All that aside, I can usually deal with most file naming systems… as long as there is a… SYSTEM. If you run a netlabel or are an artist and you distribute music online, please… PLEASE… use one cohesive naming system, whatever it may be! Please don't do the following:
- 01 - Something.mp3
- 02-Some Other thing.mp3
- 04 - yetsomeotherthing.yougetthepoint.mp3
Do this instead:
- 01 - Something.mp3
- 02 - Some Other Thing.mp3
- 03 - Some Other Other Thing.mp3
- 04 - Yet Some Other Thing (You Get the Point).mp3
If you distribute your music via archive.org, you’re required to upload files without punctuation and spaces.
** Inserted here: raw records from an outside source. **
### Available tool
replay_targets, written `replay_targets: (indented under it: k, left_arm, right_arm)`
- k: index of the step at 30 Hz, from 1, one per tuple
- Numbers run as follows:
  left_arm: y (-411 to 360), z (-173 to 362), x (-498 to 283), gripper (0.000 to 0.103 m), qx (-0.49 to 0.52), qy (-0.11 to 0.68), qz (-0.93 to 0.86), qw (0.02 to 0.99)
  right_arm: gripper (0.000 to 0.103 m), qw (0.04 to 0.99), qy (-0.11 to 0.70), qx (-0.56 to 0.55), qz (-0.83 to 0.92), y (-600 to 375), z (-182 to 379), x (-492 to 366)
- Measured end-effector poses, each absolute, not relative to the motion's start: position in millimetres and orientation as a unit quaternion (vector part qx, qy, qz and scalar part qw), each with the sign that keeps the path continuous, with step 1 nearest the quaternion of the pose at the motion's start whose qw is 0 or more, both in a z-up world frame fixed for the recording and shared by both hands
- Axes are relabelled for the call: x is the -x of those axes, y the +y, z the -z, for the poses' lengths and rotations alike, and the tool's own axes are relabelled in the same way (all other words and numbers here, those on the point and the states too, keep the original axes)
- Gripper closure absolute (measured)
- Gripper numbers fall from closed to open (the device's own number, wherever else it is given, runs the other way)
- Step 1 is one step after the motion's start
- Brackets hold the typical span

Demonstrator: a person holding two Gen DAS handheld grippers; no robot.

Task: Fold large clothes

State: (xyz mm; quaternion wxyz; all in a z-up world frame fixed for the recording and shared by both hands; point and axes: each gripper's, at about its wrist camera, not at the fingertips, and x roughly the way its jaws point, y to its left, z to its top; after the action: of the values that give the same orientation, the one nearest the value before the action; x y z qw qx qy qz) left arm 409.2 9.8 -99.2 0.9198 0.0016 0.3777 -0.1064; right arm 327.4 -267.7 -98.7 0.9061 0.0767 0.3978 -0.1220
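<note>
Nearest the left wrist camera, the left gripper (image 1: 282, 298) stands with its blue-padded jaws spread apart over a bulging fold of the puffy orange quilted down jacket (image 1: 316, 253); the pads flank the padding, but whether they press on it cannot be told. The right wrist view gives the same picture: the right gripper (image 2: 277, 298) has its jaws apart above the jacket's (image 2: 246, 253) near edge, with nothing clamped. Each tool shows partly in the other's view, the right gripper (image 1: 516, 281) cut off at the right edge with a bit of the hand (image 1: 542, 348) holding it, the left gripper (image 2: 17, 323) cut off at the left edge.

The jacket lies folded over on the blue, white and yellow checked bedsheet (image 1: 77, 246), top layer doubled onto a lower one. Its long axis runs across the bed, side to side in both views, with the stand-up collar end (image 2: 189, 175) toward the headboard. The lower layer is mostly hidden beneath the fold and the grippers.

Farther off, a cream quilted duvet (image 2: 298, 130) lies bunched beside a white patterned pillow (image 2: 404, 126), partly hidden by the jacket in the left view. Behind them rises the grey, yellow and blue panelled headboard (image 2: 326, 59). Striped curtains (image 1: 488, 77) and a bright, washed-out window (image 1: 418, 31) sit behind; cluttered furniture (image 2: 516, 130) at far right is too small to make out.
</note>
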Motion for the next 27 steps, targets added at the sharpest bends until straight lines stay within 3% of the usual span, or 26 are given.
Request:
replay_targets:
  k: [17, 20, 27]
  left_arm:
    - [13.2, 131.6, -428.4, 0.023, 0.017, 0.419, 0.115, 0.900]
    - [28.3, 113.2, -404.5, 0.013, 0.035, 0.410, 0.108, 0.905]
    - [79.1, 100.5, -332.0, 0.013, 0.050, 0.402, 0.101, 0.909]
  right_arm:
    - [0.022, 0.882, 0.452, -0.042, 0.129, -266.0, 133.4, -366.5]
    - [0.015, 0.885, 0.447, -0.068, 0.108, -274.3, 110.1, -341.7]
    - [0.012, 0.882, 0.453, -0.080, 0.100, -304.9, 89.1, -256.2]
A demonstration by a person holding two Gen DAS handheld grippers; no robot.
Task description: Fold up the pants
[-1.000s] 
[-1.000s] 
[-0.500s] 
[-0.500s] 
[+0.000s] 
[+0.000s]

This is a nightmare to rename! Please also provide a manually created zip file containing your release along with any relevant info and artwork. Have a look at a netBloc release page as an example of what you should do.
One last thing regarding file naming… please come up with a system and stick to it. Don’t change your naming system from release to release.
Just because you’re releasing online doesn’t mean that you should skimp on the details. Regardless if your music is free or not, people aren’t obligated to download and listen. Ultimately, you’re selling your music to the listener whether the release is free or not. Attention to detail counts. Next time you release, ask yourself the following. Why should someone download and listen to this release? What can I do to make this release stand out? Answer those questions and follow through. Nothing bugs me more than to come across netlabels that act as if whether or not you download matters little to them. If it doesn’t matter to them, then why should it matter to site visitors?
I welcome other netlabels, artists, blogs, podcasts to continue this dialog. The time is now to get serious about an infrastructure for the netaudio scene. The mainstream music industry is only continuing to spin out of control. Music lovers need alternative sources for quality music discovery and many haven’t the time or the inclination to dig through the seemingly infinite online sources to find the quality. Where do we go from here? Do we pool resources? Do we cross-promote? Do bloggers partner to make their collective voice that much louder? Whatever it is we do… it’ll need to be a collective effort.